* [Work instruction]: Starting with the first line of the records, write out each line exactly until you have included the line containing "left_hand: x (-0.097".

◇ ◇ ◇ ◇

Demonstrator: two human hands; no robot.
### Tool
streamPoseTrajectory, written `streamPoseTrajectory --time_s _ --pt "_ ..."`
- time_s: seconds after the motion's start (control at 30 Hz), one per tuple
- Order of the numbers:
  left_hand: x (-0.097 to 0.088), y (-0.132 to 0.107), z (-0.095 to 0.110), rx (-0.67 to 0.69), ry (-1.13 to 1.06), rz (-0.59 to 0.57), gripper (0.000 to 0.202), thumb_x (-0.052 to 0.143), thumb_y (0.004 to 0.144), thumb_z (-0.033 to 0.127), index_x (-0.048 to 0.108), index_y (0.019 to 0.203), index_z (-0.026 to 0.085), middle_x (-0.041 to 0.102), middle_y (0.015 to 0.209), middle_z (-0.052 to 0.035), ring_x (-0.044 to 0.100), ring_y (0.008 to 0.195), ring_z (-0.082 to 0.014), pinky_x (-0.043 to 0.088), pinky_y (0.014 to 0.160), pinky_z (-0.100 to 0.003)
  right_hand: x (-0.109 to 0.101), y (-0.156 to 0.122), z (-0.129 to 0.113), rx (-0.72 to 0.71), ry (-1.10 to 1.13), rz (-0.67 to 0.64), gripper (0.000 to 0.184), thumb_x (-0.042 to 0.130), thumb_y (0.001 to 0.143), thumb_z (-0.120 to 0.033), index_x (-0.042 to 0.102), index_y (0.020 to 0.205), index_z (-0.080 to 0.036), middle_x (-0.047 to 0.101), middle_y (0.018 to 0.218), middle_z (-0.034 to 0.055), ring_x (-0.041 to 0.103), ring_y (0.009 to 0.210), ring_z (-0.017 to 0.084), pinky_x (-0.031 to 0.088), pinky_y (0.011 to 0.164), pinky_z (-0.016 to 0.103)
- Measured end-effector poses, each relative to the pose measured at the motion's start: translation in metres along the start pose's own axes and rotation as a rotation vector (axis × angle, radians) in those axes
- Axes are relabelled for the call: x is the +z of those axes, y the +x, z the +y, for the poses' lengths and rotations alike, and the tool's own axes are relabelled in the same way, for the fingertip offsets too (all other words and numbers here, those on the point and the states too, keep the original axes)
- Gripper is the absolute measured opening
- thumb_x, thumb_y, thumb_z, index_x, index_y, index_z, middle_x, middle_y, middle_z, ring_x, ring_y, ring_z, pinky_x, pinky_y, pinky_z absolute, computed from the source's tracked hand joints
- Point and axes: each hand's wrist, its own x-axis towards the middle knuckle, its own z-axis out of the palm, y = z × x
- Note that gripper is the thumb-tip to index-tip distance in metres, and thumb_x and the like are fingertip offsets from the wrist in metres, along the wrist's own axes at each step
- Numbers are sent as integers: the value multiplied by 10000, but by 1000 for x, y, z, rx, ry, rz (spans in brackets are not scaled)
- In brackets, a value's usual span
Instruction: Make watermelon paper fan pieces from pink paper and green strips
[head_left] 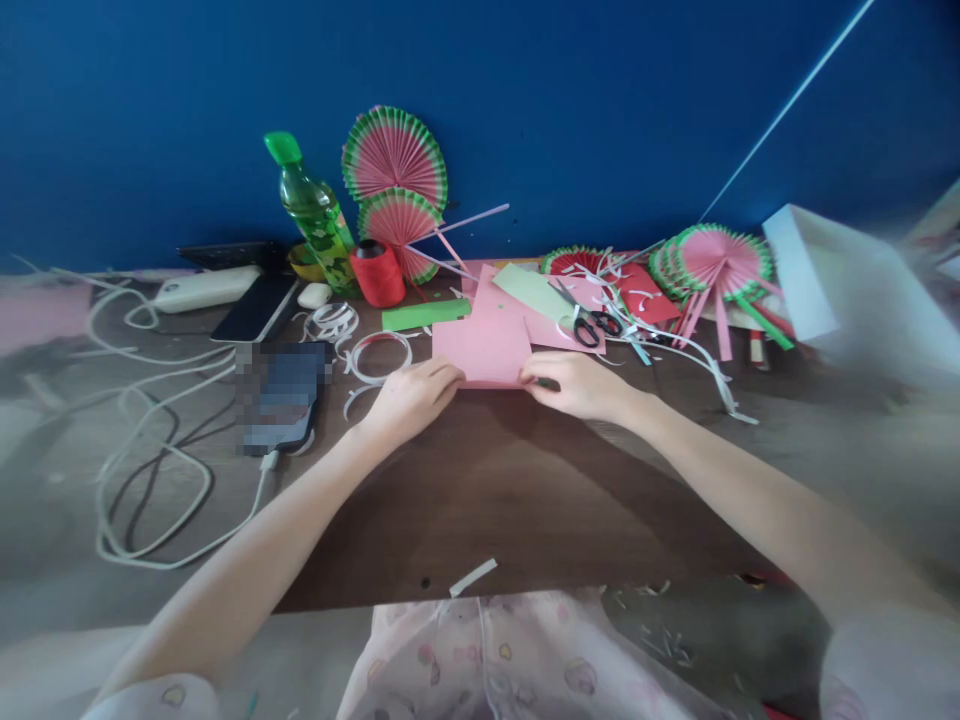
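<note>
Left hand [412,397], right hand [579,385], frame centre: fingers curled, pinching near edge of square pink paper sheet [484,345]. Best keep corners aligned, press crease evenly.

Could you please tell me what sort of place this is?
Probably a home craft desk: a brown table against a blue wall, strewn with pleated paper fans, scissors and pink paper.

Single head-worn view: looks forward and down, close over the table [525,500], facing a blue wall [525,90].
</note>
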Motion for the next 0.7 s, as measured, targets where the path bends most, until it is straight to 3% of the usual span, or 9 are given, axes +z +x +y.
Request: streamPoseTrajectory --time_s 0.2,0.3,0.37,0.43,0.6,0.7 --pt "-46 36 4 -240 -325 108 203 445 857 238 625 850 143 636 855 -27 565 794 -139 443 757 -255 -47 14 -13 208 282 216 166 503 809 -298 602 816 -166 616 788 20 505 622 110 384 585 248" --pt "-66 52 4 -324 -469 56 244 482 841 317 645 871 138 643 825 -10 566 766 -134 445 736 -248 -62 20 -14 248 472 280 169 521 800 -329 589 790 -174 521 626 -21 447 541 90 340 511 226" --pt "-69 57 0 -349 -527 51 273 491 834 345 651 896 132 651 840 -12 570 775 -137 444 738 -247 -64 23 -10 279 547 283 175 533 796 -339 593 811 -176 494 586 -32 429 508 85 325 481 222" --pt "-63 58 -6 -348 -540 21 284 499 828 356 657 903 132 662 857 -17 576 788 -142 445 747 -250 -59 25 -4 284 519 259 173 550 787 -328 611 819 -169 546 636 -15 469 544 93 356 504 230" --pt "-26 43 -20 -256 -355 -222 205 507 815 251 673 896 162 678 899 -32 601 812 -166 450 766 -276 -29 25 15 219 203 74 119 583 754 -210 679 793 -151 631 854 55 570 765 148 435 708 286" --pt "-8 32 -21 -168 -234 -256 226 480 827 197 671 936 142 649 938 -72 591 896 -191 442 840 -313 -12 23 23 198 23 -25 126 583 760 -169 701 802 -155 633 846 65 575 793 169 428 734 300"
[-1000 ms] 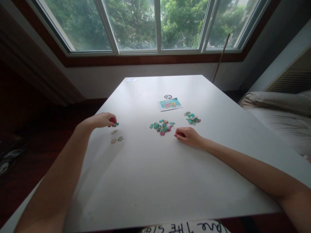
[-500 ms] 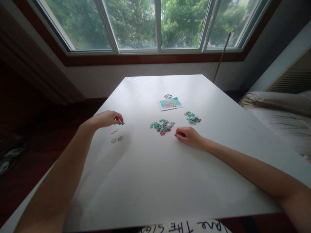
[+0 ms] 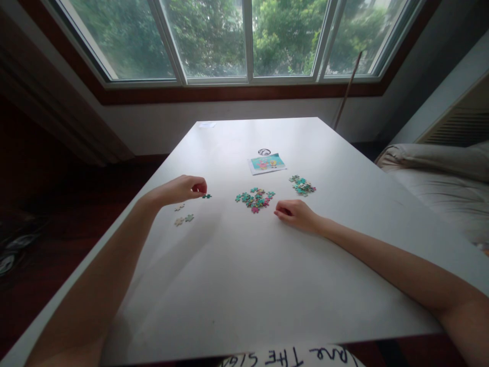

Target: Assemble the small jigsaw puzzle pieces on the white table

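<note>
Pinched in the fingertips of my left hand [image 3: 186,189] is a green jigsaw puzzle piece [image 3: 207,196], held left of the middle pile. My right hand [image 3: 294,214] rests on the table with its fingers curled; whether anything is inside them is hidden. Just left of it lies a pile of puzzle pieces [image 3: 255,200] in green, pink and yellow. A second pile of pieces [image 3: 303,186] is farther back on the right. Below my left hand are a pale loose piece [image 3: 179,221] and a green loose piece [image 3: 189,217], with more pale ones [image 3: 179,207] nearer the wrist.
A picture card [image 3: 267,163] lies on the white table [image 3: 244,275] beyond the piles, with a dark-rimmed round item [image 3: 264,152] behind it. A white slip [image 3: 207,125] is at the far left corner. A sofa [image 3: 435,178] stands to the right.
My left hand has moved right with the green puzzle piece, toward the middle pile. The right hand and both piles stay where they were.
</note>
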The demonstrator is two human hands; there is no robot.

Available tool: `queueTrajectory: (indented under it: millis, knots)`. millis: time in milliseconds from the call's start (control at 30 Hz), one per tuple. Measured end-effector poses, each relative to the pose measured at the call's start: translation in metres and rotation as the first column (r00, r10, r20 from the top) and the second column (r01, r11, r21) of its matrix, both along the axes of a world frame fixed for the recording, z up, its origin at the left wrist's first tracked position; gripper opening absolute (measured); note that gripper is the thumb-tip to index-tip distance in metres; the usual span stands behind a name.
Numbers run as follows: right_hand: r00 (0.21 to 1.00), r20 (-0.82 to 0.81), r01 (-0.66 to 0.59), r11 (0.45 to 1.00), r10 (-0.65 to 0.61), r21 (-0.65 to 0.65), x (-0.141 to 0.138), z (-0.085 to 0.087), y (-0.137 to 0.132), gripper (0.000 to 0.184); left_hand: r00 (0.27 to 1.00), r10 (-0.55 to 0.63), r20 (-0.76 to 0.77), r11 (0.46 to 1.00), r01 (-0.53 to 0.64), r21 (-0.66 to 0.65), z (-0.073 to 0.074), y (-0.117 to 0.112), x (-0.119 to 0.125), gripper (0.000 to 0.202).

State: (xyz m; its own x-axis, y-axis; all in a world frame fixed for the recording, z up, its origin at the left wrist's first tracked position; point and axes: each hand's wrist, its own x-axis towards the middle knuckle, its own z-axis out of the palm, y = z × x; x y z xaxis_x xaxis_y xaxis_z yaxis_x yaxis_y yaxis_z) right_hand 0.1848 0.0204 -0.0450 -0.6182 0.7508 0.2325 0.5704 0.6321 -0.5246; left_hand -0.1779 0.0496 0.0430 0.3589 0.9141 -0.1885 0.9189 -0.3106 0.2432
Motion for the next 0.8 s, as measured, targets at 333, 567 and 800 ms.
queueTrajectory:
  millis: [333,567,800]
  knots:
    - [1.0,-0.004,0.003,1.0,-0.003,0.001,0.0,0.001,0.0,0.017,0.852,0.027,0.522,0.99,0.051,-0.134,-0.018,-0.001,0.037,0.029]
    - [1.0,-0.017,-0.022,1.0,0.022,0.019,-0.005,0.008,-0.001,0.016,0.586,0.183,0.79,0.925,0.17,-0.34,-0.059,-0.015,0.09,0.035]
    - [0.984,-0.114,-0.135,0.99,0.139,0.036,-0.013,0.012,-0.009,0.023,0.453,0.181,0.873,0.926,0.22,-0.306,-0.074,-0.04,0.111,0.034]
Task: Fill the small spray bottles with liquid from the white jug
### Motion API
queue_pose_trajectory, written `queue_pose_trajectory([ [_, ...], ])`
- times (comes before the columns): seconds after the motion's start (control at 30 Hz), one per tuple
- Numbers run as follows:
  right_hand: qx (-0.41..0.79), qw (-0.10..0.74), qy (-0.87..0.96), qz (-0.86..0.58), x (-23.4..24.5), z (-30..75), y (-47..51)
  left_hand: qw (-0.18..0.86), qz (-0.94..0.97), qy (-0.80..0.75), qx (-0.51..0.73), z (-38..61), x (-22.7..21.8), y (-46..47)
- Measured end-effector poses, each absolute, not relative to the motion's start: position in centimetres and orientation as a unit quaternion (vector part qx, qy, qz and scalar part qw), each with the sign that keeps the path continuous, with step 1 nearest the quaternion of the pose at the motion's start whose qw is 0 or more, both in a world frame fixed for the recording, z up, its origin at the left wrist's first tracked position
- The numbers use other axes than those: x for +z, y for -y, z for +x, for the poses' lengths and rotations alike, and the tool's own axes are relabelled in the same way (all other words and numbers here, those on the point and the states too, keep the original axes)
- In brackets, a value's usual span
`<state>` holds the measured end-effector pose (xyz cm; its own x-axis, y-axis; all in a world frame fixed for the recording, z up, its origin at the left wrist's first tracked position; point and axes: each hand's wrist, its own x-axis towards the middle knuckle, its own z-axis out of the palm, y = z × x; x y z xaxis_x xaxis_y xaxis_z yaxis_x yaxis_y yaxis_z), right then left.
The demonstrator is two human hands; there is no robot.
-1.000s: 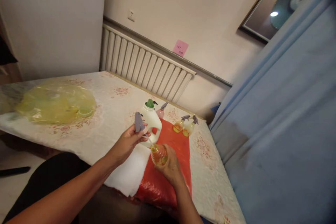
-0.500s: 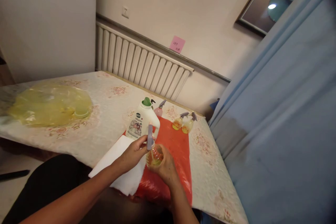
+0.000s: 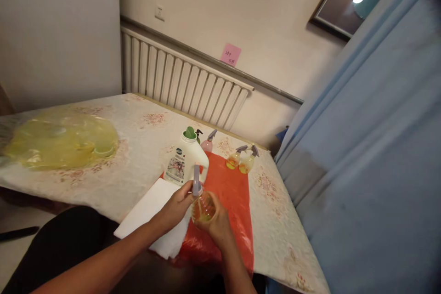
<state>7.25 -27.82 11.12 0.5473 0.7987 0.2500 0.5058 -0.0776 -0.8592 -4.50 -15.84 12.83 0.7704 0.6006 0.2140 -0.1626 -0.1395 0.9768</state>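
Observation:
Between my hands is a clear spray bottle (image 3: 203, 206) with some yellow liquid low inside, held over a red plastic sheet (image 3: 227, 188). My left hand (image 3: 182, 200) is closed on its grey spray head (image 3: 196, 183), which sits at the bottle's neck. My right hand (image 3: 217, 223) wraps round the bottle's body from the right. Just beyond stands a white jug (image 3: 188, 161) with a green piece (image 3: 189, 132) in its mouth. White paper towel (image 3: 155, 209) lies under my left forearm, beside the red sheet.
Two spray bottles with yellow liquid (image 3: 232, 161) stand at the sheet's far right corner. A pink spray bottle (image 3: 207, 144) is behind the jug. At left lies a yellow plastic bag (image 3: 62, 140) on the flowered tablecloth (image 3: 138, 147). A blue curtain (image 3: 351, 147) hangs along the right.
The camera view has shifted slightly. Both hands still hold the spray bottle, and the spray head looks lower and closer against its neck.

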Motion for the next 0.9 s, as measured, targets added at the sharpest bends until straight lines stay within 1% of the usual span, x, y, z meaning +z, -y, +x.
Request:
queue_pose_trajectory([
  [0.23,0.092,0.547,0.444,-0.704,9.5,9.9,27.5,0.656,0.693,-0.111,0.277,-1.7,13.2,15.4],
  [0.33,0.095,0.573,0.425,-0.694,9.6,12.2,26.8,0.639,0.703,-0.121,0.287,-0.9,12.0,14.8],
  [0.4,0.104,0.588,0.414,-0.687,10.0,14.0,25.9,0.603,0.729,-0.162,0.28,-1.1,10.4,14.0],
  [0.53,0.135,0.611,0.395,-0.673,10.5,17.8,23.3,0.468,0.803,-0.237,0.282,-3.0,5.0,11.0],
  [0.6,0.139,0.616,0.386,-0.673,10.4,19.6,21.5,0.367,0.845,-0.254,0.294,-4.5,1.9,8.7],
  [0.7,0.14,0.613,0.383,-0.677,9.6,22.1,18.1,0.199,0.903,-0.229,0.305,-6.6,-1.7,5.7],
  [0.8,0.157,0.611,0.406,-0.661,8.1,23.8,14.5,0.07,0.923,-0.207,0.317,-7.6,-3.0,4.5],
  [0.9,0.151,0.604,0.437,-0.649,6.5,24.6,10.6,0.03,0.932,-0.202,0.299,-7.7,-2.8,4.7],
])
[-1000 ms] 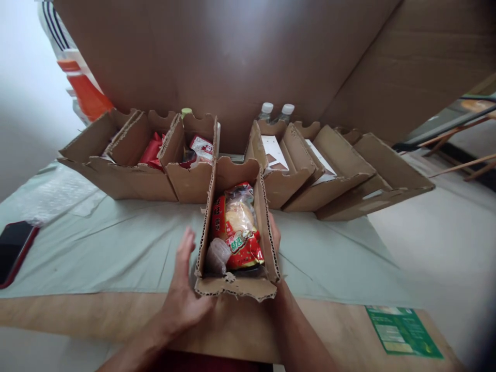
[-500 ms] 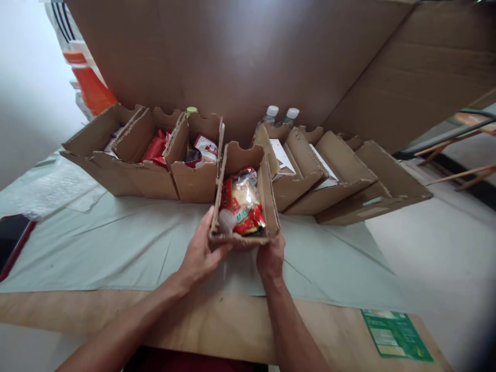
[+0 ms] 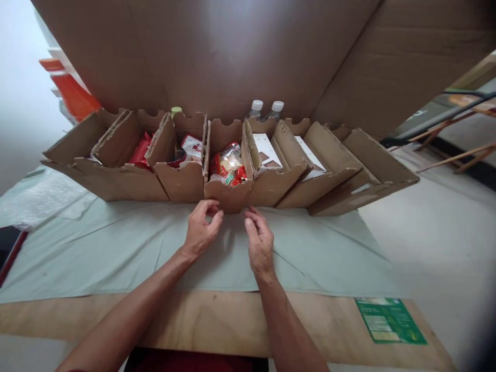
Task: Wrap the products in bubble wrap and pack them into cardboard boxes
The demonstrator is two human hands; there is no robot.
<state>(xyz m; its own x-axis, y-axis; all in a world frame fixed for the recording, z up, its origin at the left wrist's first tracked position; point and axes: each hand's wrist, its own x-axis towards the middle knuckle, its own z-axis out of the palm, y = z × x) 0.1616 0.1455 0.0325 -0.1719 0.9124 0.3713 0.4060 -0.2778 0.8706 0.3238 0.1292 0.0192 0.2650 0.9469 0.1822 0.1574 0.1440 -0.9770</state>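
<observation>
The middle cardboard box (image 3: pixel 229 194) stands in the row, with a red and clear snack packet (image 3: pixel 231 164) inside. Just in front of its lower left corner is my left hand (image 3: pixel 203 225), its thumb and fingers apart and curled, holding nothing. My right hand (image 3: pixel 259 238) is near the lower right corner of the same box, fingers loosely bent and no object in them. To the left, another box (image 3: pixel 181 187) contains a red and white packet (image 3: pixel 191 149). The box on the right (image 3: pixel 273 187) has a white card (image 3: pixel 266 151) in it.
More cardboard boxes line both sides, one with a red packet (image 3: pixel 142 151). White-capped bottles (image 3: pixel 256 109) stand behind, before a tall cardboard panel (image 3: pixel 217 57). A green cloth (image 3: pixel 127 248) covers the table; a green printed card (image 3: pixel 391 320) lies at the front right. Bubble wrap (image 3: pixel 50 199) is at left.
The box with the snack packet has gone back from my hands into the gap in the row. Both hands have let go of it and sit in front of it.
</observation>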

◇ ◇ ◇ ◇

* [Exercise output]:
Demonstrator: two human hands; no robot.
### Tool
streamPoseTrajectory, written `streamPoseTrajectory --time_s _ --pt "_ ..."`
- time_s: seconds after the motion's start (control at 30 Hz), one per tuple
- Order of the numbers:
  left_hand: x (-0.097 to 0.088), y (-0.132 to 0.107), z (-0.095 to 0.110), rx (-0.67 to 0.69), ry (-1.13 to 1.06), rz (-0.59 to 0.57), gripper (0.000 to 0.202), thumb_x (-0.052 to 0.143), thumb_y (0.004 to 0.144), thumb_z (-0.033 to 0.127), index_x (-0.048 to 0.108), index_y (0.019 to 0.203), index_z (-0.026 to 0.085), middle_x (-0.041 to 0.102), middle_y (0.015 to 0.209), middle_z (-0.052 to 0.035), ring_x (-0.044 to 0.100), ring_y (0.008 to 0.195), ring_z (-0.082 to 0.014), pinky_x (-0.043 to 0.088), pinky_y (0.014 to 0.160), pinky_z (-0.100 to 0.003)

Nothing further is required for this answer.